Efficient computation of WOT is challenging due to nonlinearity and complexity of the transport constraints.

Mirror descent methods: For barycentric and unnormalized-kernel variants (WOTUK), primal and dual variants of mirror descent with entropy mirrors (KL divergence) and Sinkhorn projection are provably convergent and scalable (Paty et al., 2022).
Neural approaches: Neural parameterizations of stochastic transport maps can approximate any WOT plan and can be optimized via a max–min (saddle-point) objective; this framework accommodates high-dimensional, nonlinear, and stochastic transport settings (Korotin et al., 2022).

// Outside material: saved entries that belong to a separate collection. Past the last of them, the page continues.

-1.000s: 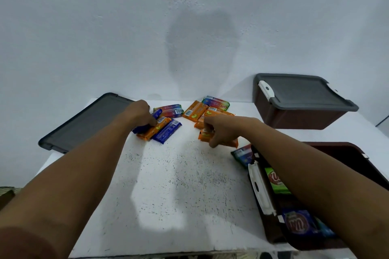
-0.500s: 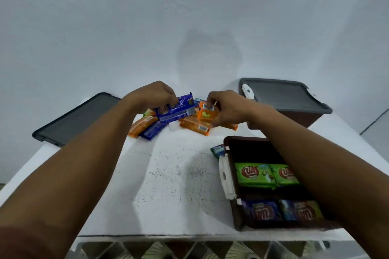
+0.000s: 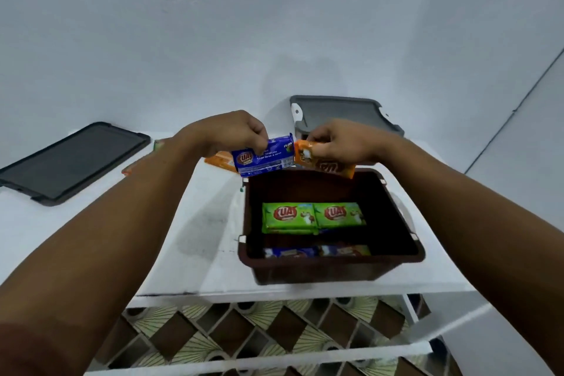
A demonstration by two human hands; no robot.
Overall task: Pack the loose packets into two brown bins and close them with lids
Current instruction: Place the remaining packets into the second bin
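Observation:
My left hand (image 3: 235, 131) pinches a blue packet (image 3: 264, 159) by its top edge, just above the far left rim of the open brown bin (image 3: 332, 265). Beside it my right hand (image 3: 338, 142) grips an orange packet (image 3: 323, 160) over the bin's far rim. Two green packets (image 3: 312, 217) lie side by side inside the bin, with blue packets (image 3: 305, 252) against its near wall. A second brown bin, closed by its grey lid (image 3: 341, 113), stands behind my right hand. A loose dark lid (image 3: 73, 162) lies at the far left of the table.
More orange packets (image 3: 221, 160) lie on the white table (image 3: 189, 238) behind my left wrist, partly hidden by my arm. The table's near edge runs just in front of the open bin, over a patterned floor (image 3: 244, 333). A white wall rises behind.
Both hands have lifted their packets off the pile and carried them toward me, over the open bin's far rim. The view has swung down, showing more of the bin's inside.

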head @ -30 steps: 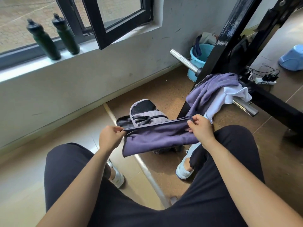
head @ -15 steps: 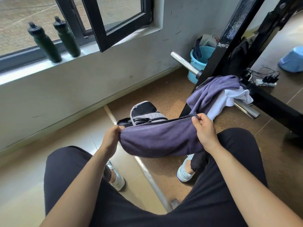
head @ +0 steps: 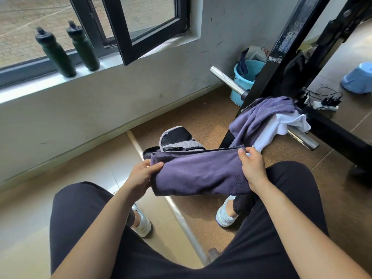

These algorithms have been validated in economics (matching models), machine learning (distributional alignment, barycenters), and vision (image translation).

6. Weak Barycenters and Generalizations

Weak barycenters, defined via minimization of sums of WOT costs over a family of laws, generalize Wasserstein barycenters. Characterization and computation exploit the structure of convex ordering:

Existence: Tightness and lower semicontinuity arguments guarantee minimizers under moment conditions (Cazelles et al., 2021).
Characterization: Weak barycenters extract common geometric/latent information and have robustness advantages compared to classical barycenters.
Algorithms: Deterministic (fixed-point), stochastic (streaming), and optimization (proximal gradient) methods are available.

Open problems concern uniqueness (especially in higher dimensions), stability, and geometric properties.

7. Applications and Extensions

Economics: WOT captures nonlinear aggregation in matching models, labor assignment, and production economics, providing structural insights and richer matching patterns than OT (Paty et al., 2022).
Finance: WMOT models are fundamental for robust pricing under martingale constraints, with applications including the robust superhedging of options and VIX futures, and with proven stability under distributional uncertainty (Beiglböck et al., 2021).
Information Theory: Rate-distortion functions, Shannon bounds, and connections to the Schrödinger bridge are realized within the WOT setting (Zou et al., 16 Jan 2025).
Risk Measures: Convex risk measures with WOT penalties yield primal and dual representations, with computational schemes based on variational and neural optimization (Kupper et al., 2023).
Metric Geometry and Analysis: Extensions to barycentric costs, entropic regularizations, and transport with moment constraints expand the landscape of metric and probabilistic geometry (Carlier et al., 20 Nov 2025, Chung et al., 2021, Chung et al., 2019).

Table: Core Weak OT Paradigms

Cost Formulation	Characteristic Constraint	Classical Example
$C(x,\rho) = \int c(x,y)\,d\rho$	Linear (classical OT)	Wasserstein distance
$C(x,\rho) = h(x-\int y\,d\rho)$	Barycentric (convex order)	Brenier–Strassen
$C(x,\rho) = \cdots + H(\rho\|\,\nu)$	Entropic/Schrödinger regularization	Entropic OT
Martingale constraint ( $E[Y\|X]=X$ )	Mean-preserving (martingale OT)	Martingale couplings

This unified convex-analytic perspective recovers and extends key foundational results of optimal transport—duality, structure of optimizers, and characterization via potential functions or subgradients—and admits flexible hybridizations supporting applications in analysis, data science, and economics (Beiglböck et al., 27 Jan 2025, Guo et al., 26 Nov 2025, Choné et al., 2022).